RentalGuide.com is a great place to start. Remember - landlords want a qualified tenant but there are plenty out there. Here are some helpful hints, based on our 25+ years of experience working with landlords, that will prepare you to stand out as a star candidate: at will prepare you to stand out as a star candidate:

  • Check RentalGuide.com for new listings on a daily basis. If a listing meets your criteria, call immediately. Remember, it is time consuming for a landlord to show an apartment (not to mention that they are losing rent for every day the unit sits vacant) so they want to fill a unit quickly. Be first in line for a showing- the early bird gets the apartment!
  • When leaving a recorded phone message for a landlord, speak clearly and slowly. In order for a landlord to return your call he / she must understand your phone number. Don't just rely on leaving a message - call back and try to get a live person!
  • Be persistent and aggressive without being annoying. Follow up on your showing. Ask the landlord when he / she will be making a decision, if he / she needs any additional information or a deposit. Bring your checkbook! Prospective renters who leave a deposit with their application are one step ahead of the game! Be so bold as to ask for the apartment- i.e. close the deal!
  • Make a great first impression. Treat your apartment search as you would a job search- be courteous and professional.
  • Know what you will qualify for based on your income (see note above). Don't waste your time (or a landlord's) on units that are out of your price range.
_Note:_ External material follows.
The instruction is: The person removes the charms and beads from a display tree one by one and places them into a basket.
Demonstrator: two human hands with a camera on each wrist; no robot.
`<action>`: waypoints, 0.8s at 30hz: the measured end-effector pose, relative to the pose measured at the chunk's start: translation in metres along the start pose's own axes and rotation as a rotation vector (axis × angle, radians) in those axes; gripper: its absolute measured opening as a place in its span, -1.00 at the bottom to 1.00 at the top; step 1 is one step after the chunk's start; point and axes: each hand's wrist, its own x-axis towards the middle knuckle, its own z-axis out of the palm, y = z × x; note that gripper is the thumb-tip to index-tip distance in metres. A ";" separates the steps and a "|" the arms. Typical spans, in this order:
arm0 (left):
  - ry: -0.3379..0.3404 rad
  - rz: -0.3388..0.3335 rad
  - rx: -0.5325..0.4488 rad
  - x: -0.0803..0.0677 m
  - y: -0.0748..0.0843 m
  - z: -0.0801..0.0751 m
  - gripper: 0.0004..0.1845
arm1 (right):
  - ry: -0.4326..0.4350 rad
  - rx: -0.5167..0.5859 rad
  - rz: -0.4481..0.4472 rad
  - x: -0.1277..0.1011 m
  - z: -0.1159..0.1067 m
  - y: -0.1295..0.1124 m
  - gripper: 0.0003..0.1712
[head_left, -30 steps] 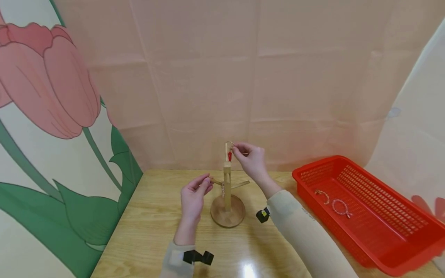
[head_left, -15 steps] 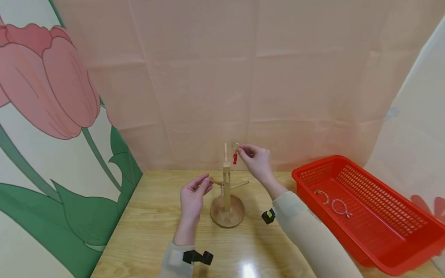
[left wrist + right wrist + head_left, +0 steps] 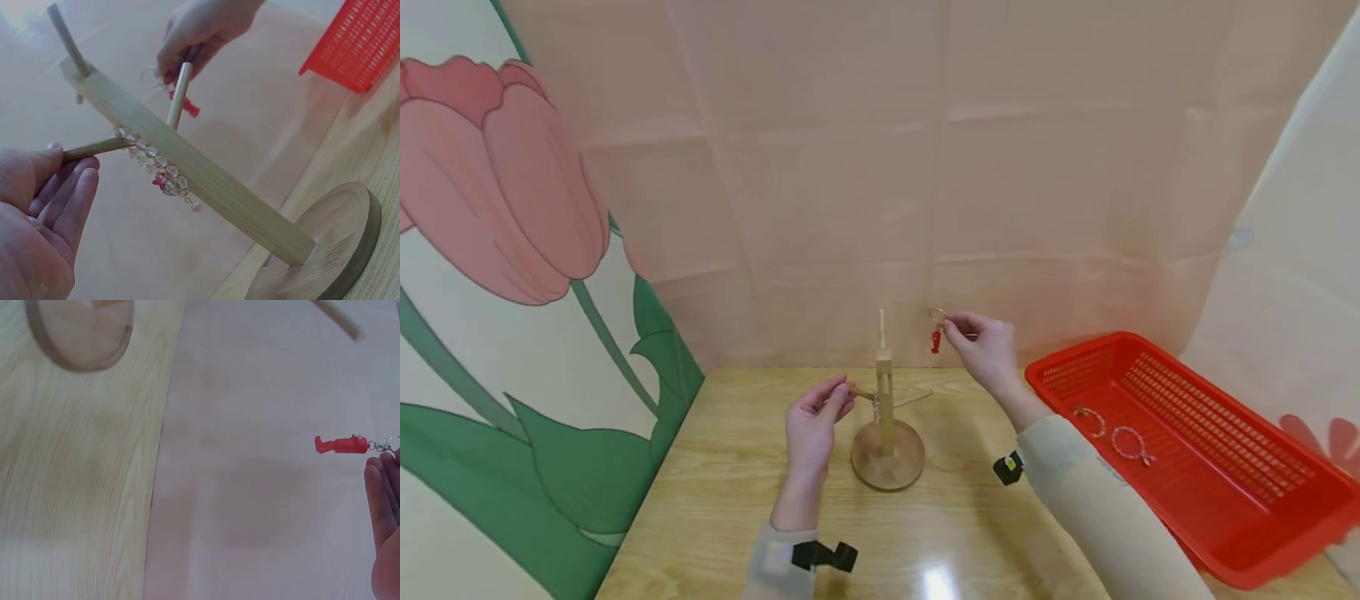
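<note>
A wooden jewelry stand [image 3: 887, 429] with a round base and slanting pegs stands upright on the table. Thumb and fingers of my left hand [image 3: 811, 429] pinch the tip of its left peg [image 3: 100, 149]. From that same peg, against the post, hangs a bracelet of clear and pinkish beads [image 3: 161, 164]. My right hand [image 3: 988, 350], in the air to the right of the stand, pinches a keychain [image 3: 936, 342] by its metal ring. The keychain's red boot-shaped charm [image 3: 342, 445] dangles from a short chain. The stand's top peg [image 3: 882, 329] and right peg [image 3: 914, 398] carry nothing.
A red plastic basket [image 3: 1225, 542] with slotted walls sits on the right of the table, close to the right forearm. Two bracelets lie inside it: a pink beaded one [image 3: 1127, 444] and a gold-toned one [image 3: 1092, 419]. A pinkish sheet [image 3: 820, 208] hangs behind the table.
My right hand has moved right, carrying the keychain off the stand's top peg and away from it. My left hand has kept its pinch on the left peg.
</note>
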 end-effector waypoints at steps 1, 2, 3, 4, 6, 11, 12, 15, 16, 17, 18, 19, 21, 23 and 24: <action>0.002 0.001 0.003 0.000 0.000 -0.001 -0.74 | -0.003 -0.005 0.005 0.000 -0.003 0.002 -0.85; 0.003 0.000 0.003 0.000 0.000 -0.001 -0.74 | -0.007 -0.009 0.011 -0.001 -0.006 0.003 -0.85; 0.003 0.000 0.001 0.000 0.001 -0.002 -0.75 | -0.009 -0.011 0.018 -0.002 -0.008 0.004 -0.84; 0.003 0.001 -0.001 0.001 0.001 -0.002 -0.76 | -0.010 -0.015 0.027 -0.002 -0.011 0.005 -0.84; 0.002 0.000 -0.003 0.001 0.001 -0.002 -0.79 | -0.005 -0.022 0.034 -0.003 -0.016 0.008 -0.83; -0.001 -0.002 -0.004 0.002 0.001 -0.003 -0.81 | 0.008 -0.042 0.030 -0.005 -0.028 0.015 -0.82; -0.001 -0.002 -0.003 0.002 0.001 -0.003 -0.81 | 0.008 -0.047 0.033 -0.005 -0.031 0.016 -0.83; 0.000 -0.002 -0.002 0.002 0.001 -0.003 -0.81 | 0.015 -0.072 0.035 -0.007 -0.039 0.022 -0.82; 0.002 -0.003 -0.003 0.002 0.001 -0.003 -0.81 | 0.018 -0.080 0.035 -0.007 -0.042 0.024 -0.82; 0.003 -0.004 -0.004 0.002 0.001 -0.003 -0.81 | 0.023 -0.088 0.036 -0.008 -0.045 0.026 -0.82; 0.005 -0.006 -0.004 0.002 0.001 -0.003 -0.80 | 0.028 -0.101 0.036 -0.008 -0.048 0.028 -0.82; 0.005 -0.007 -0.004 0.002 0.001 -0.003 -0.80 | 0.033 -0.111 0.036 -0.008 -0.052 0.030 -0.81; 0.005 -0.009 -0.004 0.002 0.002 -0.003 -0.79 | 0.036 -0.130 0.044 -0.009 -0.060 0.033 -0.80; 0.003 -0.008 -0.003 0.002 0.002 -0.003 -0.77 | 0.029 -0.149 0.060 -0.011 -0.068 0.036 -0.77; 0.000 -0.007 -0.004 0.002 0.001 -0.003 -0.77 | 0.024 -0.162 0.070 -0.013 -0.073 0.037 -0.76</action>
While you can try to negotiate down a rental price, you should be reasonable - landlords know what their properties are worth and aren't likely to drastically revise their asking price. Set your sights on a unit that is within your budget.
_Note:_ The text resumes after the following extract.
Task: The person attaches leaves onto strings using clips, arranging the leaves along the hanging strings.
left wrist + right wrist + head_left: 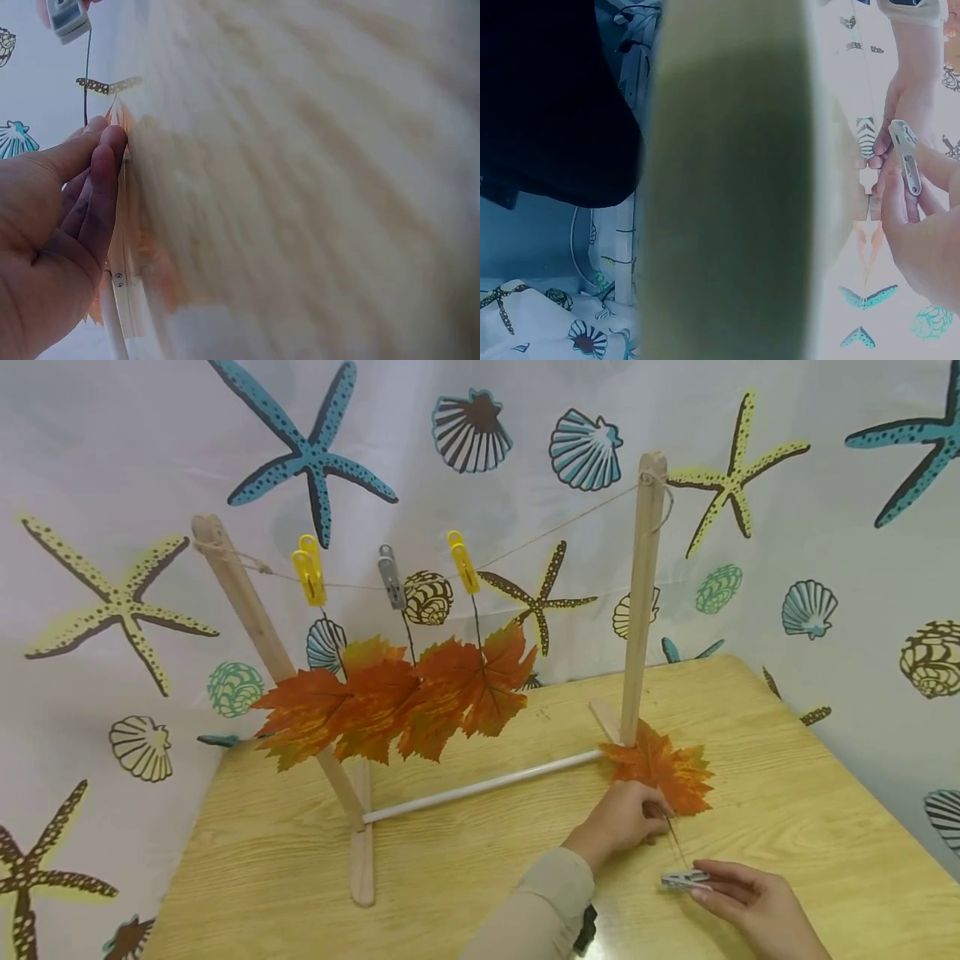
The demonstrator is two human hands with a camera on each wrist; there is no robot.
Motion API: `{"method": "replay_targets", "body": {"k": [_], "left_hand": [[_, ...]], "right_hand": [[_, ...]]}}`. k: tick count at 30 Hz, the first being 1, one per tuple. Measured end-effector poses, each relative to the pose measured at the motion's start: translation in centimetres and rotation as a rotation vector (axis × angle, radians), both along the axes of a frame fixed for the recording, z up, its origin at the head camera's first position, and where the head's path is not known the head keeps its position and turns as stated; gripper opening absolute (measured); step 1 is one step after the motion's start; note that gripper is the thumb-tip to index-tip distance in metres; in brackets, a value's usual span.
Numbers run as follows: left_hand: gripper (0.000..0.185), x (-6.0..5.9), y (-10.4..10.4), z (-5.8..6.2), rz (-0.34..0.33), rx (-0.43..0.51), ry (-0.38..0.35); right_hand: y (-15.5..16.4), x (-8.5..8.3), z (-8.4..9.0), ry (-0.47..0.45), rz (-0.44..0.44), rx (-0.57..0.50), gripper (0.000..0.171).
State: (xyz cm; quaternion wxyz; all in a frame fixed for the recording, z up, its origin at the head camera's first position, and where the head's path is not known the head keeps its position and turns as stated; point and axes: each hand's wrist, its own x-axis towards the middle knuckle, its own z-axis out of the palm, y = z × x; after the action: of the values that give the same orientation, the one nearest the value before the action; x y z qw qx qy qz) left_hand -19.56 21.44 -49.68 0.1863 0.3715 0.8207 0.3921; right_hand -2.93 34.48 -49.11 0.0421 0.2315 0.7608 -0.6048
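Note:
An orange maple leaf (667, 768) lies flat on the wooden table (487, 877) at the foot of the rack's right post (641, 602). My left hand (622, 818) rests on the leaf's near edge, and its thumb and fingertips (105, 139) meet at the leaf's base by the thin stem (675, 843). Just right of it, my right hand (750, 902) pinches a grey clothespin (686, 881) above the table, close to the stem's tip. The right wrist view shows this clothespin (905, 157) between my fingers (922, 240).
A wooden rack carries a string (562, 522) with a yellow clip (309, 568), a grey clip (390, 577) and a second yellow clip (463, 562), each holding one of the orange leaves (390, 697). A white rod (480, 787) joins the posts. A seashell-printed curtain (112, 468) hangs behind.

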Motion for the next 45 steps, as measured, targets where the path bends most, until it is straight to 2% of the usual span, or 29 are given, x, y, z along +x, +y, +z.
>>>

  • Make the landlord's job easy. Go to your interview / rental showing prepared - fill out and print our online application and get a copy of your credit report.
  • Get to know the area - where you do and don't want to live - but be open-minded to all your options. We'd all like a cute one bedroom with hardwood floors and a view of the Golden Gate Bridge. If you need a rental now you can't be too picky.
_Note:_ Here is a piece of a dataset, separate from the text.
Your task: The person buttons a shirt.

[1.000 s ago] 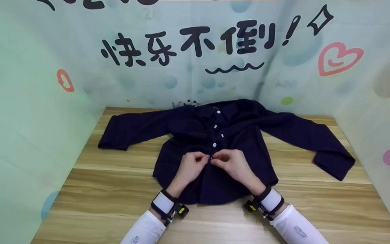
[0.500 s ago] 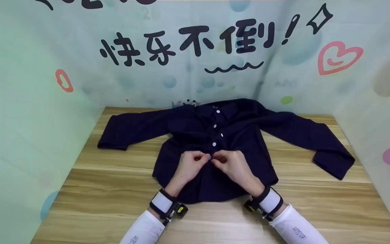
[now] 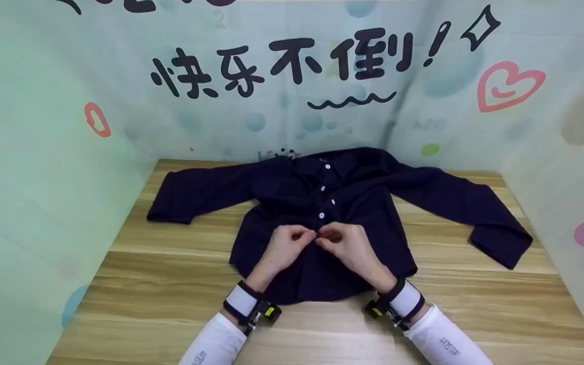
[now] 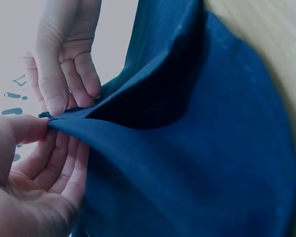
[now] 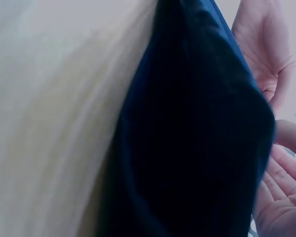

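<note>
A dark navy long-sleeved shirt (image 3: 266,223) lies front up, its collar at the far side and both sleeves spread outward. White buttons (image 3: 322,215) run down its middle. My left hand (image 3: 284,248) pinches the front edge below the lowest visible button. Right beside it, my right hand (image 3: 352,247) pinches the same front edge, fingertips almost meeting the left ones. In the left wrist view, the left thumb and fingers grip a raised fold of cloth (image 4: 138,143), with the right fingers at its tip. The right wrist view shows the lifted cloth (image 5: 207,128) covering part of the hands.
The shirt rests on a wood-grain table (image 3: 160,304). A printed fabric backdrop (image 3: 251,126) rises behind the table and along both sides. Each wrist carries a strapped camera, the left one (image 3: 270,313) and the right one (image 3: 374,308) near the shirt's hem.
Both hands stay at the same spot on the shirt front, with only slight fingertip shifts. A small white spot between the fingertips a second ago is no longer visible. The hem has drawn up slightly.
</note>
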A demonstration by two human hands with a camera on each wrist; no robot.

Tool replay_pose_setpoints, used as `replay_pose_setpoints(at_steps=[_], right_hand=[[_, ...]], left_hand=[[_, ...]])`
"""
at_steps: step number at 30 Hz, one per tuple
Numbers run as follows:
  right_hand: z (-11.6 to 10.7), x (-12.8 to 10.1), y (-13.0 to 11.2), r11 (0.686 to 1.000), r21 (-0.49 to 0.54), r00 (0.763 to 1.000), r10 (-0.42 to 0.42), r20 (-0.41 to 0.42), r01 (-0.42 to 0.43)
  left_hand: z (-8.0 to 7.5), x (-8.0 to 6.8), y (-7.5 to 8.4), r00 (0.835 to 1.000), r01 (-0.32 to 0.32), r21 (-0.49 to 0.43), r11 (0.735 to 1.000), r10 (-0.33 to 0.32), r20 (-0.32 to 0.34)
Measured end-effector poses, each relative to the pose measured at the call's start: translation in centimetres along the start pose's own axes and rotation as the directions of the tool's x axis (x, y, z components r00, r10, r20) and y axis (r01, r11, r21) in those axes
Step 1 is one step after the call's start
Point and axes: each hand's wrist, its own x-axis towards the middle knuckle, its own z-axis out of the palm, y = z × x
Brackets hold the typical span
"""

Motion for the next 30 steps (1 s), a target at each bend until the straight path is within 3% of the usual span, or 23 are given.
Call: replay_pose_setpoints(at_steps=[4,7,12,19,25,30], right_hand=[[0.1,0.0,-0.1,0.997,0.077,1.0,0.019,-0.002,-0.019],[0.2,-0.1,-0.1,0.995,0.095,1.0,0.019,-0.011,-0.018],[0.2,-0.2,-0.1,0.999,0.037,0.999,0.002,-0.036,-0.001],[0.4,-0.5,-0.4,1.0,-0.024,0.999,-0.013,-0.053,0.012],[0.5,-0.5,-0.5,0.997,-0.068,0.996,-0.031,-0.089,0.025],[0.6,-0.4,-0.5,0.987,-0.148,0.989,-0.081,-0.123,0.063]], left_hand=[[-0.2,0.0,-0.3,0.998,0.042,-0.117,0.992,-0.035,0.056],[-0.2,0.0,-0.2,0.996,0.056,-0.142,0.988,-0.046,0.071],[0.1,-0.1,0.4,1.0,0.016,-0.012,1.0,-0.015,0.027],[0.6,-0.2,0.9,0.999,0.008,0.151,0.989,-0.002,-0.041],[0.8,-0.3,1.2,0.992,0.009,0.207,0.978,0.017,-0.122],[0.6,-0.5,1.4,0.994,-0.039,0.191,0.981,0.057,-0.089]])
  • If you have a pet, write a "pet resume" and attach it to your application. Only 28% of landlords say they take dogs, 40% take cats. Be prepared to pay extra deposits and possibly more rent per month to have a pet.
  • Dress for success. Your personal appearance is a reflection on how well you will maintain a landlord's property.
  • Make a list of the amenities that you must have (parking, elevator, etc.), keep it short to have as many units to choose from as possible. Save time by asking "qualifying" questions over the phone (i.e. Does the rental meet my most basic criteria?).
  • Alert your references that they might be contacted.
  • Do a complete walkthrough on any unit you're serious about, and ask about repairs now. Use our rental checklist to inspect your future rental unit. Make your showing productive. Will things fit? Measure your furnishings and take along a tape measure to the units you are considering.
  • Comparison shop, check out lots of places to see what your budget will get you. But again, don't be too picky or wait too long to accept a unit if it is offered to you.

This Year's Allowable Rent Increase Amount

Effective March 1, 2014 through February 28, 2015 the allowable annual increase amount is 1.0%. This amount is based on 60% of the increase in the Consumer Price Index for All Urban Consumers in the Bay Area, which was 1.6% as posted in November 2013 by the Bureau of Labor Statistics.